**ABOUT THIS TASK:** Beneath this line are the data; copy exactly the part of them that opens with the line containing "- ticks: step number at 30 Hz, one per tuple" and closes with the line containing "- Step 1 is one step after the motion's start", and only that part.

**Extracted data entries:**
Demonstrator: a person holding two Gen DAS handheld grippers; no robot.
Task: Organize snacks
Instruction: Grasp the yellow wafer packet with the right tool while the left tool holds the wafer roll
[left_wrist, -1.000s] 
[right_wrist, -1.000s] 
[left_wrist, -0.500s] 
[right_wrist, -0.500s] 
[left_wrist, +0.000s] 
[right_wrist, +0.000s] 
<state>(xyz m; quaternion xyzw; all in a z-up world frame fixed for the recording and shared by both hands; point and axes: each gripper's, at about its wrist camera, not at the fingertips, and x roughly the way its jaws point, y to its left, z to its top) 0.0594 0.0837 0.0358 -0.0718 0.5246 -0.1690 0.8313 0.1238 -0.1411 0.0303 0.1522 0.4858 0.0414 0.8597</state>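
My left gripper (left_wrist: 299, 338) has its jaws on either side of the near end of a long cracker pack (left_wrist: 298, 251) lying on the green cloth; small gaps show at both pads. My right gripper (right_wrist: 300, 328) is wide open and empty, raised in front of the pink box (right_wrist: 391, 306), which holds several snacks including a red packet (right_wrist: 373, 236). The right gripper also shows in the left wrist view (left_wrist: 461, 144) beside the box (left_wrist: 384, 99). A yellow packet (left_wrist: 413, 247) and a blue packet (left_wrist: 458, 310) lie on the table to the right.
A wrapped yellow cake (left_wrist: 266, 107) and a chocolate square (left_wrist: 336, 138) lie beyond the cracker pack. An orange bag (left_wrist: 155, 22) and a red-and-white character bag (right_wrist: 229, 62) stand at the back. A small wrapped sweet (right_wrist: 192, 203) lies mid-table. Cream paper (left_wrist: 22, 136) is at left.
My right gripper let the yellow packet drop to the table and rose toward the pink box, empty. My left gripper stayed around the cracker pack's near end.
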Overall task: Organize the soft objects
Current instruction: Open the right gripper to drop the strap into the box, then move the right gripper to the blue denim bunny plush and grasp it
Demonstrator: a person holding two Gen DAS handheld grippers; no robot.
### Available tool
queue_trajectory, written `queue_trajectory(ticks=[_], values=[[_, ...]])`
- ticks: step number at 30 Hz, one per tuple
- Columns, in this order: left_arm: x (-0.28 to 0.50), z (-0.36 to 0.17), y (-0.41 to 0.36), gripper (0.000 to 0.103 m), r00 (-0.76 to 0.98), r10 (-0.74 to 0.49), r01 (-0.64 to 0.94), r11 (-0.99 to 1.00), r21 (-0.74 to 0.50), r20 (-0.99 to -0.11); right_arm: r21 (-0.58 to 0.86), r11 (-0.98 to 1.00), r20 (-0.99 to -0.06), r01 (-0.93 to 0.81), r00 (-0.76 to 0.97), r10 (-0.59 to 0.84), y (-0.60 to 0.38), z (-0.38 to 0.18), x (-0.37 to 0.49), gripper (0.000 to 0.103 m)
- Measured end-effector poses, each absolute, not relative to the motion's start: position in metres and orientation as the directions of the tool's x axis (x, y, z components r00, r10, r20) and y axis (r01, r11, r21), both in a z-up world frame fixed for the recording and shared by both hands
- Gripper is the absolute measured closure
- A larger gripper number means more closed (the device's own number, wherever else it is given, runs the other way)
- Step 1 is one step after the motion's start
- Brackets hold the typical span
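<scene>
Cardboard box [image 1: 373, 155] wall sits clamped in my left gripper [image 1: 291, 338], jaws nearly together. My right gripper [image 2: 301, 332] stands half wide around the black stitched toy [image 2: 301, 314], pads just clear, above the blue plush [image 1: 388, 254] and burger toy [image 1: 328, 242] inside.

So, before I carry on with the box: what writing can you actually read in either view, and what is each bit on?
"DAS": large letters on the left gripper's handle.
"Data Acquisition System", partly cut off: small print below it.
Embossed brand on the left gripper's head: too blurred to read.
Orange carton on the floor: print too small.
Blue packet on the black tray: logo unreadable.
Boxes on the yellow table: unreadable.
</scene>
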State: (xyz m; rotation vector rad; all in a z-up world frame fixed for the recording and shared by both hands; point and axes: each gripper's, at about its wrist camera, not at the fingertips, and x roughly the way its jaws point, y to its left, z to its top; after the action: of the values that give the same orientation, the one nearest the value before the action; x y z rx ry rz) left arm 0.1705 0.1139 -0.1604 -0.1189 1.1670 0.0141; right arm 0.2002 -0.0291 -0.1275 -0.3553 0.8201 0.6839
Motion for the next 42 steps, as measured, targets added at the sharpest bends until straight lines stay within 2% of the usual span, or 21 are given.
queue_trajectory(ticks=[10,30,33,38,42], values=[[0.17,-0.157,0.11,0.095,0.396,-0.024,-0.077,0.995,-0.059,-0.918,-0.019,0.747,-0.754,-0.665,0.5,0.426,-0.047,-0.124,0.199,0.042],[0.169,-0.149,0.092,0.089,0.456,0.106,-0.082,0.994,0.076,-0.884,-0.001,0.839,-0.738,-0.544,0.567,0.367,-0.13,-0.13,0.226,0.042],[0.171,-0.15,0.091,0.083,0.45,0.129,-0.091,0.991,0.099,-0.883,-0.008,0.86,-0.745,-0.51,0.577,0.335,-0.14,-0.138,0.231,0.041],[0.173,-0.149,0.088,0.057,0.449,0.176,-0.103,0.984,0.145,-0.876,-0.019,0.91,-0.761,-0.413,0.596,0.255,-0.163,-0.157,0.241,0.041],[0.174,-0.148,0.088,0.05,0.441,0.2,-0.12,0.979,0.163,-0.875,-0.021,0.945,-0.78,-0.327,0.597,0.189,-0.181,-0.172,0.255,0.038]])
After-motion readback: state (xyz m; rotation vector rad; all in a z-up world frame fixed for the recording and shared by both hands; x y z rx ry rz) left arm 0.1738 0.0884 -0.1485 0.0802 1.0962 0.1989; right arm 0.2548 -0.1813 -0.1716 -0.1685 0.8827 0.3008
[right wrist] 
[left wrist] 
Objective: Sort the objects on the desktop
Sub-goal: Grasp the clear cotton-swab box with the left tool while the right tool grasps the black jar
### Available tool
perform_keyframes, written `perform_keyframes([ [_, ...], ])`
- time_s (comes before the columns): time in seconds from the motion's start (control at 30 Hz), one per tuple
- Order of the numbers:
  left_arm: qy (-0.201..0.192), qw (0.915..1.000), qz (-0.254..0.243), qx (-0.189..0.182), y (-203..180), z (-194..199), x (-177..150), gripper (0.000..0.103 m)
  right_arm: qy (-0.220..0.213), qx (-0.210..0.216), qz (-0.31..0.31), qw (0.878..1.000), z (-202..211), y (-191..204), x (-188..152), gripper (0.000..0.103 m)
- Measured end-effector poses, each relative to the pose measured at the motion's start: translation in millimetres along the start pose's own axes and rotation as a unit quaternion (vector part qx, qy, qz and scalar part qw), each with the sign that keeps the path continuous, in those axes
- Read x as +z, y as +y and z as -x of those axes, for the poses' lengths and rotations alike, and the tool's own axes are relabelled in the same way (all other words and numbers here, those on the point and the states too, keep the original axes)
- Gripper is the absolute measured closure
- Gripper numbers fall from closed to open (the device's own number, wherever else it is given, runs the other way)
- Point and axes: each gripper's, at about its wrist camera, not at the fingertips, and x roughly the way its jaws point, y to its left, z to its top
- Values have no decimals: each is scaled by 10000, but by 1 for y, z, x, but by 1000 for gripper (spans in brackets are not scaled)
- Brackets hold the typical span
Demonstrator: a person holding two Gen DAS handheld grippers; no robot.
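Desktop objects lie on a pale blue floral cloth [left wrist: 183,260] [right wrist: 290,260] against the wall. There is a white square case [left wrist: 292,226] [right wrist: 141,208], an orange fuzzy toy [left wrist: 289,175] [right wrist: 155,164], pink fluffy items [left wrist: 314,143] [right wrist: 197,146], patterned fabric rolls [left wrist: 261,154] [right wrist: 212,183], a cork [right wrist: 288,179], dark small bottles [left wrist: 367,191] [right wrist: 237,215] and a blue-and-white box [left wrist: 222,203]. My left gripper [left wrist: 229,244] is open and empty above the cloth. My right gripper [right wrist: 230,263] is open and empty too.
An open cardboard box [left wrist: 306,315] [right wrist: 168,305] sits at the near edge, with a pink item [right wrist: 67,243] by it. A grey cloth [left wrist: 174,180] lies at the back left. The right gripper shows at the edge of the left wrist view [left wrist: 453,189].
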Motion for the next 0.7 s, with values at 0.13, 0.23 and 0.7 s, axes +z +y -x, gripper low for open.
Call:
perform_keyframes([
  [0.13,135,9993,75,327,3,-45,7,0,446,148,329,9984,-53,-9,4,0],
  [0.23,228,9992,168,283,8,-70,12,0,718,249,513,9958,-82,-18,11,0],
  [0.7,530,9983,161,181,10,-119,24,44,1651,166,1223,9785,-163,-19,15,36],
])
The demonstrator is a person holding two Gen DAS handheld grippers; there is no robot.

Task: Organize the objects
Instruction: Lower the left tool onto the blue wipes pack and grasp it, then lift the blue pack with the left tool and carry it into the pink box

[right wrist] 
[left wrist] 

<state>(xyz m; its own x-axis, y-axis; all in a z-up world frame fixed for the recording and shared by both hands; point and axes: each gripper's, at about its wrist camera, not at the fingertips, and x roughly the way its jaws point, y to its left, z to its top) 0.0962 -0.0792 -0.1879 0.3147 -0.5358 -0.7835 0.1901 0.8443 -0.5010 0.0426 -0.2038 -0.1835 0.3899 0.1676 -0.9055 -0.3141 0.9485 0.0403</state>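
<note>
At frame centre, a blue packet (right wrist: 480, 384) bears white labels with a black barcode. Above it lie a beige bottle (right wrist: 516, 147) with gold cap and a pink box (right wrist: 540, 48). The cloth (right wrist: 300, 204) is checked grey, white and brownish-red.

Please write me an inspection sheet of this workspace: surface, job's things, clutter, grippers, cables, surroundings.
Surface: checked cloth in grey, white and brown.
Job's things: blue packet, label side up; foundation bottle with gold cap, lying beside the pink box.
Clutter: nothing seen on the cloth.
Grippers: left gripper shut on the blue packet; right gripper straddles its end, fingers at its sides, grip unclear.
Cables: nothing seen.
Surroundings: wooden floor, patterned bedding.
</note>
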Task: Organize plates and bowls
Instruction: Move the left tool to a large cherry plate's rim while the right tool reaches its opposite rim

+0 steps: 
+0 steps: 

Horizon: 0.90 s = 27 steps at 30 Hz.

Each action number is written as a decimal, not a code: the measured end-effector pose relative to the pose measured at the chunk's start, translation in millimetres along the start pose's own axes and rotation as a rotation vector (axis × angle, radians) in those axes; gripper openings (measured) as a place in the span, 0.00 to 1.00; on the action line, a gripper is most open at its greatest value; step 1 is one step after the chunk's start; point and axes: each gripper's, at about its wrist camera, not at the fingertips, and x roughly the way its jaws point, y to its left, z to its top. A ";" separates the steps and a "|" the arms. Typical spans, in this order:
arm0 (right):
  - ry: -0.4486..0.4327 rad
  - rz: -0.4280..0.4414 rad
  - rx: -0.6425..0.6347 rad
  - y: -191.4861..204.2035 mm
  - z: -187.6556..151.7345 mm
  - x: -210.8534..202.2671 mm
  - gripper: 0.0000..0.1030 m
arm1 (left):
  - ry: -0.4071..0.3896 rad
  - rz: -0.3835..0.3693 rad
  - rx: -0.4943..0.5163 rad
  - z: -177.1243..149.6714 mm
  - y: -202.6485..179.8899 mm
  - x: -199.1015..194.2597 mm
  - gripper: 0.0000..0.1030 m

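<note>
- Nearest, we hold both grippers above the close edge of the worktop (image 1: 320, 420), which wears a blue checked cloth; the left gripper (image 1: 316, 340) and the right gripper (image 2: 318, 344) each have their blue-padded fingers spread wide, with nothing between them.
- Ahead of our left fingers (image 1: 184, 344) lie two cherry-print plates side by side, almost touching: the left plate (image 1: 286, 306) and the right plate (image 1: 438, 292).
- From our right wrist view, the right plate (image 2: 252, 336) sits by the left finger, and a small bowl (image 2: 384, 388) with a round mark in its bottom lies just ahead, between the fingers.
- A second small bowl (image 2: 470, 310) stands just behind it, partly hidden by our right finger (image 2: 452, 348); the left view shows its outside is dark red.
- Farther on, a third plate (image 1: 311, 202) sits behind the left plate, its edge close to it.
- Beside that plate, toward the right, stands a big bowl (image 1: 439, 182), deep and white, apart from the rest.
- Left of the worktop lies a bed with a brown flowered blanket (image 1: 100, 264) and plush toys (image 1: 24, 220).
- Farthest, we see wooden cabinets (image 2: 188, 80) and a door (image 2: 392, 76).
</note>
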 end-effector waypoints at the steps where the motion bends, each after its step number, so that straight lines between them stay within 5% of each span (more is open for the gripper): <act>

**ANSWER TO THIS TASK:**
- ticks: step number at 30 Hz, one per tuple
- Columns, in this order: left_arm: x (-0.28 to 0.50), z (-0.36 to 0.17), y (-0.41 to 0.36), gripper (0.000 to 0.103 m), r00 (-0.76 to 0.98), r10 (-0.74 to 0.49), r01 (-0.64 to 0.94), r11 (-0.99 to 1.00), r21 (-0.74 to 0.50), r20 (-0.99 to -0.11); right_arm: r21 (-0.58 to 0.86), r11 (-0.98 to 1.00), r20 (-0.99 to -0.06), r01 (-0.93 to 0.81), r00 (-0.76 to 0.97), r10 (-0.59 to 0.84), y (-0.60 to 0.38), z (-0.38 to 0.18), x (-0.37 to 0.49), gripper (0.000 to 0.103 m)
- Measured end-effector poses, each absolute, not relative to the motion's start: position in metres and orientation as the directions of the tool's x axis (x, y, z components r00, r10, r20) and y axis (r01, r11, r21), both in a z-up world frame fixed for the recording and shared by both hands
- Gripper is the absolute measured closure
- A larger gripper number means more closed (the device's own number, wherever else it is given, runs the other way)
- Step 1 is one step after the motion's start

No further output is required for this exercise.